The Guardians are an interesting case study. Despite boasting the lowest barrel rate in 2025, they still found themselves in the playoffs. So how did they do it? Being good at pitching always help. Exceptional fielding also plays a role. But one metric the Guardians excel at is maximize their Pull AIR %. In 2025, 21.6% of their batted balls were pulled and either a fly ball, line drive, or pop up. This was the second highest in MLB, behind the Chicago Cubs.

This strikes me as interesting because a low barrel rate with a high Pull AIR % seems counterintuitive. However, it just goes to show that there are multiple ways to win in baseball. The Guardians found a way that worked for them. They are not sluggers but opportunists.

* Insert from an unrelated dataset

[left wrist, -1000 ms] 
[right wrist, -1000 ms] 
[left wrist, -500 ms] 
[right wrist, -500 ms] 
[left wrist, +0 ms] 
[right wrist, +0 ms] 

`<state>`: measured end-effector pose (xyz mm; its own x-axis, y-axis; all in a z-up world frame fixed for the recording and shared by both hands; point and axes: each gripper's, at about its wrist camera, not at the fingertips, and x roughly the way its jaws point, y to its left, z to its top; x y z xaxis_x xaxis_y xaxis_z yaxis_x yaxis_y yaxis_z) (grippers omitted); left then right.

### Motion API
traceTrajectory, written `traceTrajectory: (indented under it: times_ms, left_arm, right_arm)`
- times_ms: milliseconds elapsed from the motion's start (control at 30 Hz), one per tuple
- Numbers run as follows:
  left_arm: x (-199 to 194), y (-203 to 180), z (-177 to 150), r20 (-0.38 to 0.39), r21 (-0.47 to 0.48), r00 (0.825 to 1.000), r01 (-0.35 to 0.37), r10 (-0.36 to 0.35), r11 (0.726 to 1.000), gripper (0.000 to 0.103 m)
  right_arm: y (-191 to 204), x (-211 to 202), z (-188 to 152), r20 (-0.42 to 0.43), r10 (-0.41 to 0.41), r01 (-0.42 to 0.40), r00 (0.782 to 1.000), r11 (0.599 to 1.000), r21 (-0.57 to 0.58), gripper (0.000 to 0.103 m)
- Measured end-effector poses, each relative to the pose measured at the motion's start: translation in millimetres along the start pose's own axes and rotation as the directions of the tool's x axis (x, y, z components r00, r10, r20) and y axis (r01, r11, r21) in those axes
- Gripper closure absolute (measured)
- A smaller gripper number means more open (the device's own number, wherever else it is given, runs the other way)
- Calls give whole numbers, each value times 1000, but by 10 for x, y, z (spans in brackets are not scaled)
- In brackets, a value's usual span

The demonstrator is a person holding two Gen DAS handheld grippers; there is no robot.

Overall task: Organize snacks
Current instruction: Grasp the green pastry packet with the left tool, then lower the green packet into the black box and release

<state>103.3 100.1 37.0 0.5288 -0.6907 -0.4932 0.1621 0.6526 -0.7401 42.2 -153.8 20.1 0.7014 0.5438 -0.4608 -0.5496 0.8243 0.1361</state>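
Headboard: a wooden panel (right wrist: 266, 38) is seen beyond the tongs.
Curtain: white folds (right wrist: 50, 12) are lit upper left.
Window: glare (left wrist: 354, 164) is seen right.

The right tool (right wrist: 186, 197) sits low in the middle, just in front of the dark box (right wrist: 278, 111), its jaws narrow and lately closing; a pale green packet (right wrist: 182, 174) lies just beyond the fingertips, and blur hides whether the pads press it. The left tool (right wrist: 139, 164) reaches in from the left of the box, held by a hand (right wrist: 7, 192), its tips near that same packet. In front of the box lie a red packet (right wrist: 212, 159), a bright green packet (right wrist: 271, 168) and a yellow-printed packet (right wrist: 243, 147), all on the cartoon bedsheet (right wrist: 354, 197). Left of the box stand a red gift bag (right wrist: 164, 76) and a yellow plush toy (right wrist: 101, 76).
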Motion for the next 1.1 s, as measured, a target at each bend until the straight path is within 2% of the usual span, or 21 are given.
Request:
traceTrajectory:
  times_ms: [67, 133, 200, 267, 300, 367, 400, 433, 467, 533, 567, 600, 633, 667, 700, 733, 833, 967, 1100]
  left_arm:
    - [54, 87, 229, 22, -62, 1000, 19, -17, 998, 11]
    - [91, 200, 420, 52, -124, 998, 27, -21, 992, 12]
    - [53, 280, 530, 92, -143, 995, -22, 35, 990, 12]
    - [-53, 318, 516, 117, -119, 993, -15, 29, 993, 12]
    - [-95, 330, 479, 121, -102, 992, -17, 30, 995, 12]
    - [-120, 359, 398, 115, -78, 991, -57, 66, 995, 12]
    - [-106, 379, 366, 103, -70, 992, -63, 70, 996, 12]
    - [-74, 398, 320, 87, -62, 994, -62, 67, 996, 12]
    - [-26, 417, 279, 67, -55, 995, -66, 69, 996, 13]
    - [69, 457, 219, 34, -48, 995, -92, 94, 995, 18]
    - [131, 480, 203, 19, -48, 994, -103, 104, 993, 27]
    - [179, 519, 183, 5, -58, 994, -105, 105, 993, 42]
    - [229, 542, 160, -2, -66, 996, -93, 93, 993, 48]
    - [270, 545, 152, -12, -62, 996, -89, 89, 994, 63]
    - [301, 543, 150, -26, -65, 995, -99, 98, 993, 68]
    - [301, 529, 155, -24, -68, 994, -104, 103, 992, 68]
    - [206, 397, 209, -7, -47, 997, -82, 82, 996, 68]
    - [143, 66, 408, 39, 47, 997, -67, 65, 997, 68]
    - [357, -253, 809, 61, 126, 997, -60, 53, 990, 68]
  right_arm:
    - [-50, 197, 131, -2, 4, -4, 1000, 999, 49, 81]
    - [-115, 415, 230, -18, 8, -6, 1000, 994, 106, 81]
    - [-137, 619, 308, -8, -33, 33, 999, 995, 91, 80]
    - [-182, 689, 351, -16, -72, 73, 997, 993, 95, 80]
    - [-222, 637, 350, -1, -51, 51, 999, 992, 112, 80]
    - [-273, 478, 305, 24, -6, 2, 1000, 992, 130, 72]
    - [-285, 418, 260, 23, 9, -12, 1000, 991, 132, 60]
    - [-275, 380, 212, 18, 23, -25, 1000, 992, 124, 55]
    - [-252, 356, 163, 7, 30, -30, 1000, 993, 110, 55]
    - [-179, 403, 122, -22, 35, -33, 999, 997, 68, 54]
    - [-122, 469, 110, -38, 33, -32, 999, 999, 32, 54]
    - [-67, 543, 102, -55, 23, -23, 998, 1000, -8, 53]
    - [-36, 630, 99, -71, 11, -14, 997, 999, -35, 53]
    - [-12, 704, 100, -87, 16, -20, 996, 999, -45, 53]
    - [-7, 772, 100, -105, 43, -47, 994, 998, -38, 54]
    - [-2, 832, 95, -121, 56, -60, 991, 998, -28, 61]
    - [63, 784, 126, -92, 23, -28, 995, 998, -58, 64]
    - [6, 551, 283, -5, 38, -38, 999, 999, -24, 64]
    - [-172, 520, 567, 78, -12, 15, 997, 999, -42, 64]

Guardians Leverage-based Run Value

Take a look at the Guardians’ leverage-based run value by batted ball type in 2025. All batters produced negative run values. But observe the “+/- Due To Leverage” column. For all but 2 players, the leverage adjustment was positive on swings. This means that the Guardians were able to get the most out of their batted balls in high-leverage situations, even if those batted balls were not barrels. By focusing on situational hitting and maximizing the impact of their contact, the Guardians were able to overcome their low barrel rate and still find success.

Conclusion

Barrels are the gospel of Statcast — a neat, data-driven way to explain why some swings change games and others don’t. Whether you roll your eyes at analytics or worship at its altar, barrels have become the sport’s shorthand for power. They correlate neatly with runs, wins, and the illusion of control. Teams build models around them, tuning every motion in the cage toward the perfect batted-ball outcome.

But Cleveland seems to have missed that memo—or maybe they just ignored it. The Guardians aren’t chasing barrels; they’re chasing moments. They don’t overwhelm you with exit velocity. They outlast you with timing. While other teams obsess over maximizing run differentials, Cleveland’s figured out that you only need enough runs to win this game. Score when it counts, defend when it matters, and trust that efficiency can be its own kind of power.

In an era defined by data, the Guardians are proof that there’s still room for something harder to measure: the knack for being good at the right time.